**DIRECTIONS FOR THIS TASK:** A faithful transcription of all lines below is the expected answer.
::::::
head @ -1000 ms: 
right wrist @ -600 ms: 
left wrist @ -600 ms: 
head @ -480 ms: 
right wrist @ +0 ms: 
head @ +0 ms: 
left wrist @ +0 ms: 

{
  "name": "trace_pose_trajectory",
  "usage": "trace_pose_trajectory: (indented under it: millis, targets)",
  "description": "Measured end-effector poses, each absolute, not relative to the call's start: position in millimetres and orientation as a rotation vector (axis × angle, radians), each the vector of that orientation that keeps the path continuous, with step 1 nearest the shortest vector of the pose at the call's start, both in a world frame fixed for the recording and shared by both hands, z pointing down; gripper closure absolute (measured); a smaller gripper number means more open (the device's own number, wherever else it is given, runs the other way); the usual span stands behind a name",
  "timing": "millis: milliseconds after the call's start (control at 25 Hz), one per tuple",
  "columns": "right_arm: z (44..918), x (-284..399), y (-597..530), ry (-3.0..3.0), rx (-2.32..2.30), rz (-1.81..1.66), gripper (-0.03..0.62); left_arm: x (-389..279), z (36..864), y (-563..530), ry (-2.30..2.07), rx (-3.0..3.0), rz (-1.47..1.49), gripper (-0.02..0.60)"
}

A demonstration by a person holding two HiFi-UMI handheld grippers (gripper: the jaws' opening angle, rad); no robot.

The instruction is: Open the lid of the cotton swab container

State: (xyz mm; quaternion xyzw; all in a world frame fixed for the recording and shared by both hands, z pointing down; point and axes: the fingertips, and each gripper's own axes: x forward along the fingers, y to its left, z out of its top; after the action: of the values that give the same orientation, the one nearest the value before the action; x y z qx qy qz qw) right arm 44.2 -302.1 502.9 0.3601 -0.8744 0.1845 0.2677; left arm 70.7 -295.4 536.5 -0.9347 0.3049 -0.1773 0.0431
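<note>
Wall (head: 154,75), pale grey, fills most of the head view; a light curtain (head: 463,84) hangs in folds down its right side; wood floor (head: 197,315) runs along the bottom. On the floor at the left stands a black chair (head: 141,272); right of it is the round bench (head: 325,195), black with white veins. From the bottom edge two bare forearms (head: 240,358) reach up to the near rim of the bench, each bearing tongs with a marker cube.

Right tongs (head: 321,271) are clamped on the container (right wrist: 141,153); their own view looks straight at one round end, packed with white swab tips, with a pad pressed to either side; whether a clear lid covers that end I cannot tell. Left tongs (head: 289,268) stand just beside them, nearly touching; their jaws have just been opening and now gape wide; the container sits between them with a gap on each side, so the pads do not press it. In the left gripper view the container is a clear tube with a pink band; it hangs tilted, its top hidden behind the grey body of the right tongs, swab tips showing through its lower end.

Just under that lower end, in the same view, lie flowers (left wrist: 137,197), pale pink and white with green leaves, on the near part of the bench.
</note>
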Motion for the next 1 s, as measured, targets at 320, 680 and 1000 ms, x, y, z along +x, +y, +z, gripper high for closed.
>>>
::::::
**OUTPUT FOR THIS TASK:**
head @ -1000 ms: 
right wrist @ -600 ms: 
left wrist @ -600 ms: 
head @ -480 ms: 
right wrist @ +0 ms: 
head @ +0 ms: 
left wrist @ +0 ms: 

{
  "name": "trace_pose_trajectory",
  "usage": "trace_pose_trajectory: (indented under it: millis, targets)",
  "description": "Measured end-effector poses, each absolute, not relative to the call's start: position in millimetres and orientation as a rotation vector (axis × angle, radians), each the vector of that orientation that keeps the path continuous, with step 1 nearest the shortest vector of the pose at the call's start, both in a world frame fixed for the recording and shared by both hands, z pointing down; gripper closure absolute (measured); a smaller gripper number means more open (the device's own number, wherever else it is given, runs the other way); the usual span stands behind a name",
  "timing": "millis: milliseconds after the call's start (control at 25 Hz), one per tuple",
  "columns": "right_arm: z (44..918), x (-284..399), y (-597..530), ry (-3.0..3.0), rx (-2.32..2.30), rz (-1.81..1.66), gripper (-0.03..0.62); left_arm: x (-389..279), z (36..864), y (-563..530), ry (-2.30..2.07), rx (-3.0..3.0), rz (-1.47..1.49), gripper (-0.02..0.60)"
}

A demonstration by a person holding two HiFi-UMI handheld grippers (gripper: the jaws' opening angle, rad); no robot.

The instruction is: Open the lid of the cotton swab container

State: (xyz mm; quaternion xyzw; all in a world frame fixed for the recording and shared by both hands, z pointing down; point and axes: the fingertips, and each gripper's own axes: x forward along the fingers, y to its left, z out of its top; after the action: of the values that give the same orientation, the one nearest the value before the action; x y z qx qy qz qw) right arm 44.2 -302.1 502.9 0.3601 -0.8744 0.1845 0.2677; left arm 70.7 -295.4 536.5 -0.9347 0.3049 -0.1773 0.0431
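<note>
Wall (head: 154,75), pale grey, fills most of the head view; a light curtain (head: 463,84) hangs in folds down its right side; wood floor (head: 197,315) runs along the bottom. On the floor at the left stands a black chair (head: 141,272); right of it is the round bench (head: 325,195), black with white veins. From the bottom edge two bare forearms (head: 240,358) reach up to the near rim of the bench, each bearing tongs with a marker cube.

Right tongs (head: 321,271) are clamped on the container (right wrist: 141,153); their own view looks straight at one round end, packed with white swab tips, with a pad pressed to either side; whether a clear lid covers that end I cannot tell. Left tongs (head: 289,268) stand just beside them, nearly touching; their jaws have just been opening and now gape wide; the container sits between them with a gap on each side, so the pads do not press it. In the left gripper view the container is a clear tube with a pink band; it hangs tilted, its top hidden behind the grey body of the right tongs, swab tips showing through its lower end.

Just under that lower end, in the same view, lie flowers (left wrist: 137,197), pale pink and white with green leaves, on the near part of the bench.
</note>
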Motion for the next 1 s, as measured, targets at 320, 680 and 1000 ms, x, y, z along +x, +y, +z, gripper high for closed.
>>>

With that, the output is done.